I also wanted to get back to talking about contemporary art rather than the art of the fart, but this week I have been going through a mild flare-up and realised that not enough people understand IBD. So this is my little contribution to the pot… If one person takes something away from what I am writing about today then my work on this subject has been worthwhile, but that work is nowhere near done. 

Once Upon a Time…

I have a problem with my poo. Nothing like being frank and open with your doctor, but honestly it took me the best part of seven years to pluck up the courage to speak to him about it.

I remember the day I had that conversation with him about my erm… bowel problem and it was like I imagined an AA meeting would be. In fact his first words were “would you care to share”, followed by me saying I don’t think I’m ready, and him saying “don’t worry, no judgement, but I really can’t help you if you don’t tell me what’s wrong”.

I almost told him that I had a cold, or had developed a rash in a sensitive area after being abducted by aliens because both would have been slightly less embarrassing than talking about my rapid and frequent bowel movements. 

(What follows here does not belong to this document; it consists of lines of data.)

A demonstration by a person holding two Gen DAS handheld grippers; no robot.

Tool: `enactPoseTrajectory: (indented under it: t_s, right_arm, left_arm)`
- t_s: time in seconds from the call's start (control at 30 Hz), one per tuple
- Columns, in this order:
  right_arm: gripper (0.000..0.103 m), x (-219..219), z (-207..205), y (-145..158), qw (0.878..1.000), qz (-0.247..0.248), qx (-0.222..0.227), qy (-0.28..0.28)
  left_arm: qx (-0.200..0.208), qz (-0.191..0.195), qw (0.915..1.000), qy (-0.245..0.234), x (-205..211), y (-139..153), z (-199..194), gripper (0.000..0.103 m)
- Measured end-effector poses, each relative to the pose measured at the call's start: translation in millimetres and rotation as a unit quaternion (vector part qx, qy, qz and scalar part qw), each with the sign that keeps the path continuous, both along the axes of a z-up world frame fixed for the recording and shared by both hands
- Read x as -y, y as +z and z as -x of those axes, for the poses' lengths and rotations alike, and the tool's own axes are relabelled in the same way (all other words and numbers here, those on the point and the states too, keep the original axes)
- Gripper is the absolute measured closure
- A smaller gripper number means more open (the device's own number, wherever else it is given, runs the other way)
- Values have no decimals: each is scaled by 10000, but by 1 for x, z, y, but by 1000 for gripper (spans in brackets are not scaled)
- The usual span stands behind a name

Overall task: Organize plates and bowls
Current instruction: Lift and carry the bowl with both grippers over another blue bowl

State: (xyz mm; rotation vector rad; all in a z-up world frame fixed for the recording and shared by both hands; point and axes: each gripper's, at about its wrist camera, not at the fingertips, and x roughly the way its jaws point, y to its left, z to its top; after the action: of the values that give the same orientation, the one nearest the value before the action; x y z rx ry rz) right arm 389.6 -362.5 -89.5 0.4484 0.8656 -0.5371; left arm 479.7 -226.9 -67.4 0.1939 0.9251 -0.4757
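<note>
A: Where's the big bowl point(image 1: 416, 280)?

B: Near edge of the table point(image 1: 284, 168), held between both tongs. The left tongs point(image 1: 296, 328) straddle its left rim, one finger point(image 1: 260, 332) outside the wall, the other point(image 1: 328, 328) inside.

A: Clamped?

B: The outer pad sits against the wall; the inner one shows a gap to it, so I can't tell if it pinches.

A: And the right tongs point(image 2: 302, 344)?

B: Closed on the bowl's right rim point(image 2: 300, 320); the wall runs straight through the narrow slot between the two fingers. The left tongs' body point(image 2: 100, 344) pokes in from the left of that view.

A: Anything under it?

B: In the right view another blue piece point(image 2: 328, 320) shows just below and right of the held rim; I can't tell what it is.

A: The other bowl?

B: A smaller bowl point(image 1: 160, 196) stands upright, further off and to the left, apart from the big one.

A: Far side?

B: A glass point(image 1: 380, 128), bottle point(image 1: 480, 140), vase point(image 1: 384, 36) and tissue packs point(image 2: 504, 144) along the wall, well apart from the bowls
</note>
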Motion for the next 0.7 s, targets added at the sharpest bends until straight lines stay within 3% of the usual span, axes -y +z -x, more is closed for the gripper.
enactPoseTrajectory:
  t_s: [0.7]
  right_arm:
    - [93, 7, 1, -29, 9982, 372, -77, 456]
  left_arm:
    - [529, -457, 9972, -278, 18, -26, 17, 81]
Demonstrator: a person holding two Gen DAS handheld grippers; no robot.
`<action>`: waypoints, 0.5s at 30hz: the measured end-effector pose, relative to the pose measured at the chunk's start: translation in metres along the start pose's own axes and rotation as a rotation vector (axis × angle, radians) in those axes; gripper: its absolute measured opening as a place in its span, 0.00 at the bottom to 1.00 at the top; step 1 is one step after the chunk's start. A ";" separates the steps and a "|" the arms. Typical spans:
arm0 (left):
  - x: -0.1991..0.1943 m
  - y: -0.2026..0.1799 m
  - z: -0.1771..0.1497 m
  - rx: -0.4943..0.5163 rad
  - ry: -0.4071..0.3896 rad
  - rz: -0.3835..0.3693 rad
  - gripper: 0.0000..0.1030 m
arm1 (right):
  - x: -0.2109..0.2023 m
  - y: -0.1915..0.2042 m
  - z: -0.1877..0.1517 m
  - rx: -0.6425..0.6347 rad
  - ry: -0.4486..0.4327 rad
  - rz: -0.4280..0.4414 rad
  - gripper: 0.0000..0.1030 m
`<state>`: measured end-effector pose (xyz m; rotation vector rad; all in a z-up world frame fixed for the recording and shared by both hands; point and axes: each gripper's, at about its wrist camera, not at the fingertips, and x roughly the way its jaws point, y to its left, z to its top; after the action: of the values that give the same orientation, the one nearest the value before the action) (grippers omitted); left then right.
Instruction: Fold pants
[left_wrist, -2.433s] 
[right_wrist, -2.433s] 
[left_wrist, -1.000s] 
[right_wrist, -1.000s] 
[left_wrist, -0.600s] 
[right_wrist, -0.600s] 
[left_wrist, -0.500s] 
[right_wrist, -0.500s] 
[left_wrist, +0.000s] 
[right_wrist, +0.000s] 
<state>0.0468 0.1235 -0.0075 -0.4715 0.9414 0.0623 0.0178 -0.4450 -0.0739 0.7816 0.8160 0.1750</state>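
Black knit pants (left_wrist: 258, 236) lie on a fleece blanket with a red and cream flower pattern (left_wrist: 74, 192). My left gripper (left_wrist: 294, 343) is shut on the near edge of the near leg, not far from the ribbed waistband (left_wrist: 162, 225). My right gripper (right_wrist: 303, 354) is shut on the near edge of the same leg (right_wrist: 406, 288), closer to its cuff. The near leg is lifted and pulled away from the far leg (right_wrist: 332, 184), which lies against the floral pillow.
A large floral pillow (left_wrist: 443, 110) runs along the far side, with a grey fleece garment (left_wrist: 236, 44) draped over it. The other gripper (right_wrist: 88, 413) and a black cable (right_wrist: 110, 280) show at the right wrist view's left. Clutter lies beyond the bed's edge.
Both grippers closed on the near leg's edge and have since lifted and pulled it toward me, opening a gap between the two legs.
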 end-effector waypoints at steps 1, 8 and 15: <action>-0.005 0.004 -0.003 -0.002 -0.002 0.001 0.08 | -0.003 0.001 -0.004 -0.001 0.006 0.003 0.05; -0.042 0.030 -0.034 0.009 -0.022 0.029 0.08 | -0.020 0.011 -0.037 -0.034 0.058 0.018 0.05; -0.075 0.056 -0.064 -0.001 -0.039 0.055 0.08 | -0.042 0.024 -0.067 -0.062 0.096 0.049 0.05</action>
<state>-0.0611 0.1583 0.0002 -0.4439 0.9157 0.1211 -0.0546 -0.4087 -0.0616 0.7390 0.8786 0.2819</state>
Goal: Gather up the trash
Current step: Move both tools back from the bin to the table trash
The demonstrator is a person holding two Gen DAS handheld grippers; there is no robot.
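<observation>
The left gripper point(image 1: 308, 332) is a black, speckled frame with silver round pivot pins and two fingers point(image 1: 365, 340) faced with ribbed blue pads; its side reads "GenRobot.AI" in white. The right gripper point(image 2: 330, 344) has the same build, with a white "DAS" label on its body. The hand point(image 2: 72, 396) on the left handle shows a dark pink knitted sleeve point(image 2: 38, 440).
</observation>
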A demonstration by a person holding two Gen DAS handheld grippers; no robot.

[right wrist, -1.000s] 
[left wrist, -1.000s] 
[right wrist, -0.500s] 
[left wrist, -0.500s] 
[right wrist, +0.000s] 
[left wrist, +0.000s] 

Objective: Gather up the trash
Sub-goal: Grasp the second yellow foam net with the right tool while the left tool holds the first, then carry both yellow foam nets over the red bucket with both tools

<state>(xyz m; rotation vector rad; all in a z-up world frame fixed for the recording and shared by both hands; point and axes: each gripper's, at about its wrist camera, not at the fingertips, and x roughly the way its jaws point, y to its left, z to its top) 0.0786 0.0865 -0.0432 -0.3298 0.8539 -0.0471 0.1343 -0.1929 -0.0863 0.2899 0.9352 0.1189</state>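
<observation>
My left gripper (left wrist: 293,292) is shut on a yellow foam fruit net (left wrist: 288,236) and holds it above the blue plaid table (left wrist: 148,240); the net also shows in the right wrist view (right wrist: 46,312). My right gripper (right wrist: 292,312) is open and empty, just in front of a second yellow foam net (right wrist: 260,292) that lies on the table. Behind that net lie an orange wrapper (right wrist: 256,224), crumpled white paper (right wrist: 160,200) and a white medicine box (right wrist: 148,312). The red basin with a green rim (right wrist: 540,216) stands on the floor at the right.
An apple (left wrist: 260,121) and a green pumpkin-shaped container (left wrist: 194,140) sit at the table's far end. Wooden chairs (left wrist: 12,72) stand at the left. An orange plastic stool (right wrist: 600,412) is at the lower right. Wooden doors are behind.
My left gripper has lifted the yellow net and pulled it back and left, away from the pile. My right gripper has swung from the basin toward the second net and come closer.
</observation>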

But neither of those would have explained why I got through 17-toilet rolls in the week leading up to me visiting him. What I did know though was that I was inflamed and ashamed. I was in my prime, I could have been an athlete once, but without the exercise thing that goes with it. 

That conversation with the doctor took place twenty years ago, but it would be 19 years later before any doctor would provide me with a diagnosis which said, yes, you definitely have a problem, it is Crohn’s Disease.

That’s the thing with Crohn’s Disease, it can take forever to find out if it is Crohn’s or Ulcerative Colitis or something else entirely, and during the nineteen years of waiting I pretty much had every type of oscopy available, and multiple x-rays, scans, and ultrasounds. So many in fact that I thought for a while that a Geiger counter would mistake me for a walking nuclear reactor.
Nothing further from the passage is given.